#### Source data
_ _ _ _ _

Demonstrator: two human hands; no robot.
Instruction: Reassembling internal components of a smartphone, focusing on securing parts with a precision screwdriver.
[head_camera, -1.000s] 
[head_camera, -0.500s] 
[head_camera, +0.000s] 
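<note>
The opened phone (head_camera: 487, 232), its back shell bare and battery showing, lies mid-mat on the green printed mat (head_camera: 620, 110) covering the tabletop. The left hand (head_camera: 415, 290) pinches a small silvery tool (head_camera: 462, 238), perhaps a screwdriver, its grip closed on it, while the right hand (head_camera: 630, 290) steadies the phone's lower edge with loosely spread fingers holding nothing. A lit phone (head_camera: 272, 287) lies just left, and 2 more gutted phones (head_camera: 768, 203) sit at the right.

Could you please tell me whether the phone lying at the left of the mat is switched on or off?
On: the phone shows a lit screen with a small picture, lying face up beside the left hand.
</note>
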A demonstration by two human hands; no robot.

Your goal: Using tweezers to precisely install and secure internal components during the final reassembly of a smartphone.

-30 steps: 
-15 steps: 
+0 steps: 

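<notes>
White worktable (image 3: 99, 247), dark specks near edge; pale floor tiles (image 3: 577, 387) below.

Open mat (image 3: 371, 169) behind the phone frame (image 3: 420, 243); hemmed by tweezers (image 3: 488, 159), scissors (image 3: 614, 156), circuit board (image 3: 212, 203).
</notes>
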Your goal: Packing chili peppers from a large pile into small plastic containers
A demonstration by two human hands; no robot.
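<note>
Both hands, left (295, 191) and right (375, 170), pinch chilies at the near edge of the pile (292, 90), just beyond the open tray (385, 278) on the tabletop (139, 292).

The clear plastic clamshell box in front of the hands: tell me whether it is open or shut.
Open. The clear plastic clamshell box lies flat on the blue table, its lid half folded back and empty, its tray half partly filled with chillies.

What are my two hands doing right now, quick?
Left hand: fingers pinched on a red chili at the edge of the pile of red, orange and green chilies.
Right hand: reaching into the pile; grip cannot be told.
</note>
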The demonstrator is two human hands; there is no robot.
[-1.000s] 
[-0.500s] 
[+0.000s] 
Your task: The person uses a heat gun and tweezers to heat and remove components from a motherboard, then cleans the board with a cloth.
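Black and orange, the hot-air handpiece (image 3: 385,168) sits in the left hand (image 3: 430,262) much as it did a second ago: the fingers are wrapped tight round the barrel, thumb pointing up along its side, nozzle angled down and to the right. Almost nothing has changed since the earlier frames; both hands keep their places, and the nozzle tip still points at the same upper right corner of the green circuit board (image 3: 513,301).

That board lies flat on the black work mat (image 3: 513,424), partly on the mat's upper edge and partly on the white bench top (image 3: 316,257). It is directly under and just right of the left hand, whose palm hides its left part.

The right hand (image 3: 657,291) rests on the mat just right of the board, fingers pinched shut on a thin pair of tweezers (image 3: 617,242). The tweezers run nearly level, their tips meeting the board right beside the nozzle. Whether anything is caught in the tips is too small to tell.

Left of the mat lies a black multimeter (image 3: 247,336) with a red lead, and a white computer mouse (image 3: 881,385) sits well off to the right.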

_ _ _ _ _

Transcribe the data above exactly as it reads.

#### RESULT FOR THIS EXERCISE
Demonstrator: two human hands; no robot.
Instruction: Reassembling internal components of a smartphone, focusing on securing parts with a precision screwdriver.
[head_camera, -1.000s] 
[head_camera, -0.500s] 
[head_camera, +0.000s] 
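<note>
The opened phone (head_camera: 487, 232), its back shell bare and battery showing, lies mid-mat on the green printed mat (head_camera: 620, 110) covering the tabletop. The left hand (head_camera: 415, 290) pinches a small silvery tool (head_camera: 462, 238), perhaps a screwdriver, its grip closed on it, while the right hand (head_camera: 630, 290) steadies the phone's lower edge with loosely spread fingers holding nothing. A lit phone (head_camera: 272, 287) lies just left, and 2 more gutted phones (head_camera: 768, 203) sit at the right.

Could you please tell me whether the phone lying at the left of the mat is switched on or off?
On: the phone shows a lit screen with a small picture, lying face up beside the left hand.
</note>
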A demonstration by two human hands; no robot.

Your goal: Using tweezers to precisely install and secure internal components during the final reassembly of a smartphone.

-30 steps: 
-15 steps: 
+0 steps: 

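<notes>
White worktable (image 3: 99, 247), dark specks near edge; pale floor tiles (image 3: 577, 387) below.

Open mat (image 3: 371, 169) behind the phone frame (image 3: 420, 243); hemmed by tweezers (image 3: 488, 159), scissors (image 3: 614, 156), circuit board (image 3: 212, 203).
</notes>
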Your goal: Packing chili peppers from a large pile into small plastic containers
A demonstration by two human hands; no robot.
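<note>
Both hands, left (295, 191) and right (375, 170), pinch chilies at the near edge of the pile (292, 90), just beyond the open tray (385, 278) on the tabletop (139, 292).

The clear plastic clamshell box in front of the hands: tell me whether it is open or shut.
Open. The clear plastic clamshell box lies flat on the blue table, its lid half folded back and empty, its tray half partly filled with chillies.

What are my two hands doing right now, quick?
Left hand: fingers pinched on a red chili at the edge of the pile of red, orange and green chilies.
Right hand: reaching into the pile; grip cannot be told.
</note>
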The demonstrator is two human hands; there is no robot.
[-1.000s] 
[-0.500s] 
[+0.000s] 
Your task: The person uses a heat gun and tweezers to heat and remove components from a motherboard, then cleans the board with a cloth.
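Black and orange, the hot-air handpiece (image 3: 385,168) sits in the left hand (image 3: 430,262) much as it did a second ago: the fingers are wrapped tight round the barrel, thumb pointing up along its side, nozzle angled down and to the right. Almost nothing has changed since the earlier frames; both hands keep their places, and the nozzle tip still points at the same upper right corner of the green circuit board (image 3: 513,301).

That board lies flat on the black work mat (image 3: 513,424), partly on the mat's upper edge and partly on the white bench top (image 3: 316,257). It is directly under and just right of the left hand, whose palm hides its left part.

The right hand (image 3: 657,291) rests on the mat just right of the board, fingers pinched shut on a thin pair of tweezers (image 3: 617,242). The tweezers run nearly level, their tips meeting the board right beside the nozzle. Whether anything is caught in the tips is too small to tell.

Left of the mat lies a black multimeter (image 3: 247,336) with a red lead, and a white computer mouse (image 3: 881,385) sits well off to the right.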

What was asked for in the exercise is now done.